The data:
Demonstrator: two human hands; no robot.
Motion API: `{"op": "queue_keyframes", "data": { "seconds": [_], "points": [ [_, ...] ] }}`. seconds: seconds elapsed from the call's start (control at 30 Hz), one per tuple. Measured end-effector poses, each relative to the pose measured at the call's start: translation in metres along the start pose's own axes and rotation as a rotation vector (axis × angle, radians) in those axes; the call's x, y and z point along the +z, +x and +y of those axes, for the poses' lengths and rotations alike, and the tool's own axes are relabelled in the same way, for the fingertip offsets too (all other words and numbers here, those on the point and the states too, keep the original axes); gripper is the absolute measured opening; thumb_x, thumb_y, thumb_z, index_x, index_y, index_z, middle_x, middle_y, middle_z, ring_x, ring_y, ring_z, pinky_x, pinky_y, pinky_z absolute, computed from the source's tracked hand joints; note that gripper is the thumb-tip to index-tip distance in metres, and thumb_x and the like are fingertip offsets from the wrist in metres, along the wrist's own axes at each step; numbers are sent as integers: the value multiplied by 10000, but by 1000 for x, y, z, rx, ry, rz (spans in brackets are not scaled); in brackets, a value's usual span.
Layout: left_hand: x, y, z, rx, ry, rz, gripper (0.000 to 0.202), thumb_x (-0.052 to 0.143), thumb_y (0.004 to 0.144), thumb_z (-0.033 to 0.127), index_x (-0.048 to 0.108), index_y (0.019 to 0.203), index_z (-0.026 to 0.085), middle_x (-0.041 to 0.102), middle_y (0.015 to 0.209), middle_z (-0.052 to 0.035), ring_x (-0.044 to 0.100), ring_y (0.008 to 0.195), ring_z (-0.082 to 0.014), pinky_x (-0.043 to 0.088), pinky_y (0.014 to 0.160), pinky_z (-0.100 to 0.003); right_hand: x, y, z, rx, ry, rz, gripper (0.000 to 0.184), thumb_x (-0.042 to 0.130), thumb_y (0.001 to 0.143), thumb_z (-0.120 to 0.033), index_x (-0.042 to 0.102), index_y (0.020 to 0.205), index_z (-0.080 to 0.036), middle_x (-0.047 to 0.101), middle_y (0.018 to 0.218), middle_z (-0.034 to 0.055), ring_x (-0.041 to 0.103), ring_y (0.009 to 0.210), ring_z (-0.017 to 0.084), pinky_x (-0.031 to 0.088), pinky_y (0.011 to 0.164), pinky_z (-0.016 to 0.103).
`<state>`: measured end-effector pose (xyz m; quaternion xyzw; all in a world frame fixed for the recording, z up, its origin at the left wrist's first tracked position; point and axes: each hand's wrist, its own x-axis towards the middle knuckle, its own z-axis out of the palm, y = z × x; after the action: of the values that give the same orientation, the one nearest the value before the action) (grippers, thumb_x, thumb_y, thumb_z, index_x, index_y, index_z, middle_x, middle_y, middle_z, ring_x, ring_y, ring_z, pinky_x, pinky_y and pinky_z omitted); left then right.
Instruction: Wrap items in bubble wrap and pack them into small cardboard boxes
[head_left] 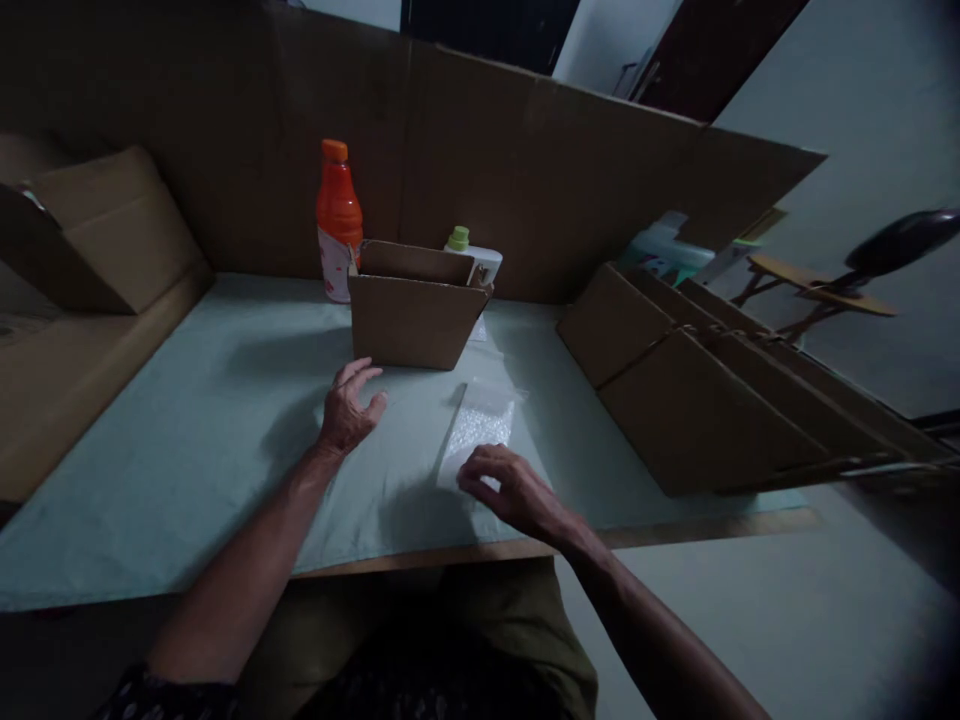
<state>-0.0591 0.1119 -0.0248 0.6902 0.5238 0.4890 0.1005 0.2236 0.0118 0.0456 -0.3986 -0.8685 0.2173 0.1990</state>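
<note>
A small clear plastic bag (482, 425) with white bubbly padding lies flat on the pale green table cover (225, 430). My right hand (510, 485) rests on the bag's near end, fingers curled down onto it. My left hand (350, 405) hovers open just left of the bag, fingers spread, close to the front of a small open cardboard box (415, 315). Behind the box stand an orange bottle (338, 220) and a white bottle with a green cap (474, 255).
A tall cardboard wall (487, 150) closes the back of the table. Flattened cardboard boxes (705, 390) lean stacked at the right. Another cardboard box (97, 230) sits at the far left. The table's front edge (450, 555) runs just below my hands.
</note>
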Motion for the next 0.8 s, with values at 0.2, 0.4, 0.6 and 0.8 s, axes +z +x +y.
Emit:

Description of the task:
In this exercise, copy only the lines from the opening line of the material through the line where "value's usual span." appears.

Worked solution:
Demonstrator: two human hands; no robot.
Motion API: `{"op": "queue_keyframes", "data": { "seconds": [_], "points": [ [_, ...] ] }}`. seconds: seconds elapsed from the call's start (control at 30 Hz), one per tuple. Measured end-effector poses, each relative to the pose measured at the call's start: translation in metres along the start pose's own axes and rotation as a rotation vector (axis × angle, radians) in those axes; the call's x, y and z point along the +z, +x and +y of those axes, for the poses' lengths and rotations alike, and the tool's own axes are relabelled in the same way, for the fingertip offsets too (all other words and numbers here, those on the point and the states too, keep the original axes); gripper is the absolute measured opening; thumb_x, thumb_y, thumb_z, index_x, index_y, index_z, middle_x, middle_y, middle_z, ring_x, ring_y, ring_z, pinky_x, pinky_y, pinky_z absolute, computed from the source's tracked hand joints; note that gripper is the thumb-tip to index-tip distance in metres, and thumb_x and the like are fingertip offsets from the wrist in metres, along the wrist's own axes at each step; numbers are sent as integers: the value multiplied by 10000, but by 1000 for x, y, z, rx, ry, rz (spans in brackets are not scaled); in brackets, a value's usual span.

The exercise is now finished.